◆ Problem details: Nothing but the lines from the top of the records through the line with "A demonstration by" should be returned, exactly, and without pictures.

◆ Task input:
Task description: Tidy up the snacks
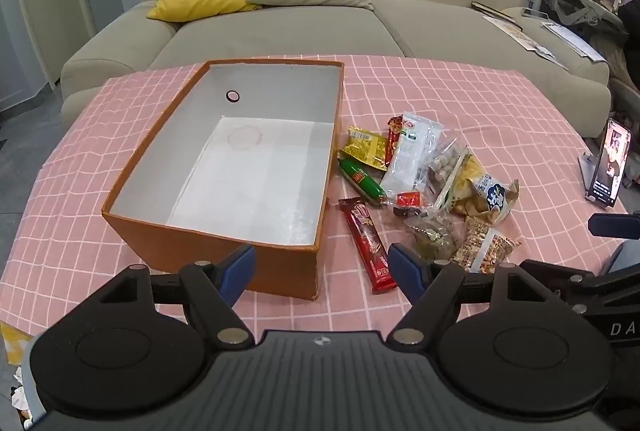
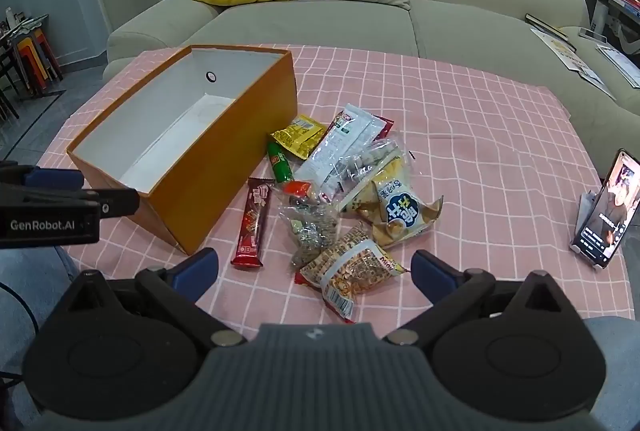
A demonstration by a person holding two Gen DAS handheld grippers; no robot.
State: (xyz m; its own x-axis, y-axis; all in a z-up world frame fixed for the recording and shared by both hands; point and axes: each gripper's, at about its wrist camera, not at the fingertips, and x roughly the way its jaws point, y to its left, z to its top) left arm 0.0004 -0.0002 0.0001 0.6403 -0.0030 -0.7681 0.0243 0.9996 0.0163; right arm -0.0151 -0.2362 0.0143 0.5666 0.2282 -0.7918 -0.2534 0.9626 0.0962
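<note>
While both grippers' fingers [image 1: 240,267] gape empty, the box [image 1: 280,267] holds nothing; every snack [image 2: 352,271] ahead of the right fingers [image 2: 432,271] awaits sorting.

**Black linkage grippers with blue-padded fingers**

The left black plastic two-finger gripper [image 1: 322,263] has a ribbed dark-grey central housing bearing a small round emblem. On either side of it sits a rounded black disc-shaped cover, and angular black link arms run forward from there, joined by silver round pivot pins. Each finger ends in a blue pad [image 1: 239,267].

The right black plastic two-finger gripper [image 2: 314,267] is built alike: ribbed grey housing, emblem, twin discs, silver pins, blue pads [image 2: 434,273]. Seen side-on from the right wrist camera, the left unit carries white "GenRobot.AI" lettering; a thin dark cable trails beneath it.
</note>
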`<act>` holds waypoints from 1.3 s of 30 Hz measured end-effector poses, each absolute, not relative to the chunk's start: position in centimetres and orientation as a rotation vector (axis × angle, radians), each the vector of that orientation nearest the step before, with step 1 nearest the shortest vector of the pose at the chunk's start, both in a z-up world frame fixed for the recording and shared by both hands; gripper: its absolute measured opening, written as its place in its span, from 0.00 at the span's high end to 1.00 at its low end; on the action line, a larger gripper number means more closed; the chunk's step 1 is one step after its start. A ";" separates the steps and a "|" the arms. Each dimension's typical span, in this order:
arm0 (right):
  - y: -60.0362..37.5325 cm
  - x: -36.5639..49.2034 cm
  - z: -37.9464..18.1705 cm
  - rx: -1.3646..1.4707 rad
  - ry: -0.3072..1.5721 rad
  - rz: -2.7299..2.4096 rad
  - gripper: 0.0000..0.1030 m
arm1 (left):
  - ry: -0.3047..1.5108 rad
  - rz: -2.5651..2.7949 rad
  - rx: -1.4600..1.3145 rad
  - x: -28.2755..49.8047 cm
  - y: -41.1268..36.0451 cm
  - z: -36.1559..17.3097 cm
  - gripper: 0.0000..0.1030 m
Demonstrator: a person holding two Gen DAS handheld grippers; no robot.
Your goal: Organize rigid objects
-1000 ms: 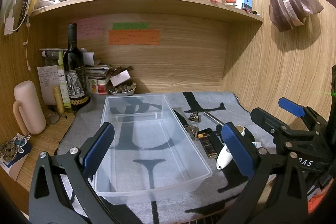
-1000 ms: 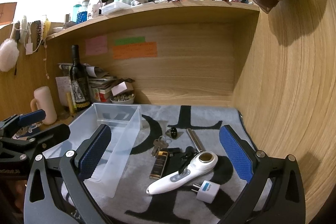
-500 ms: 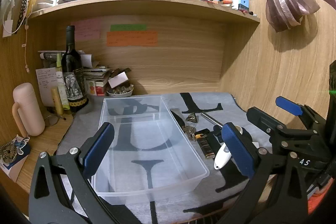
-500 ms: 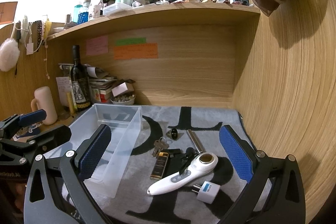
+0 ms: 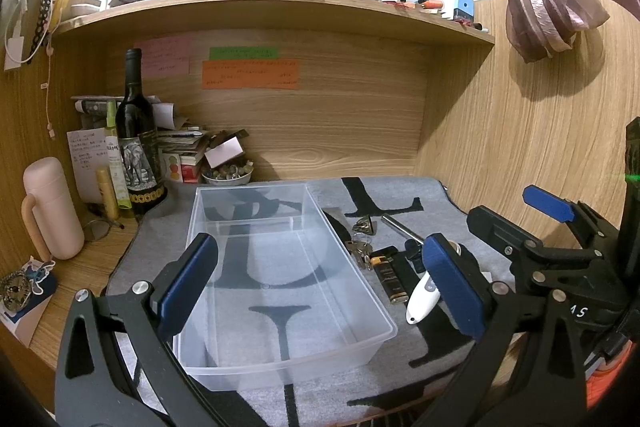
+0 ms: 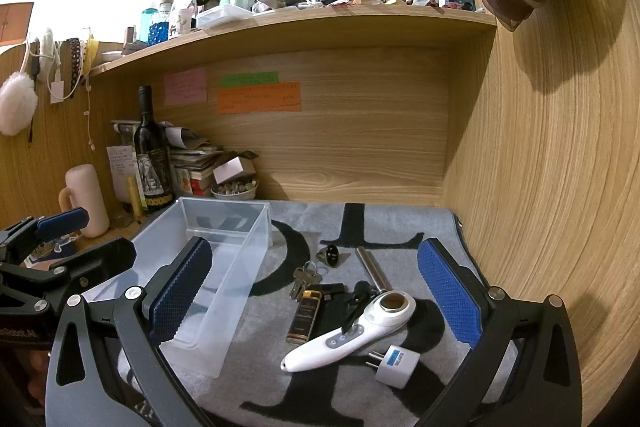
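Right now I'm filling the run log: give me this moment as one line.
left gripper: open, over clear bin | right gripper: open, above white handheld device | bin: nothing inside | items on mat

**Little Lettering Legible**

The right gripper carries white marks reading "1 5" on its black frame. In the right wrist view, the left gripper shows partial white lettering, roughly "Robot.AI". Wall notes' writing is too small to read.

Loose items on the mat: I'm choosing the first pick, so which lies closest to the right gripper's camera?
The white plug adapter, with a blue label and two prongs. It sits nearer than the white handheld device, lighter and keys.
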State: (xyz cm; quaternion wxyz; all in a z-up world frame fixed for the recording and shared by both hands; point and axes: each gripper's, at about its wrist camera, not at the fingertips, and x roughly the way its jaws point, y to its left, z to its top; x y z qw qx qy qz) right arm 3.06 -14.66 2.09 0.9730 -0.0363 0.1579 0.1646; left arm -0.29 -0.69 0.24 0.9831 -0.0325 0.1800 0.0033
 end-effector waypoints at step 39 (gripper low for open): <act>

◆ Answer area:
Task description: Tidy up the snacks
A demonstration by a person holding two Gen DAS handheld grippers; no robot.

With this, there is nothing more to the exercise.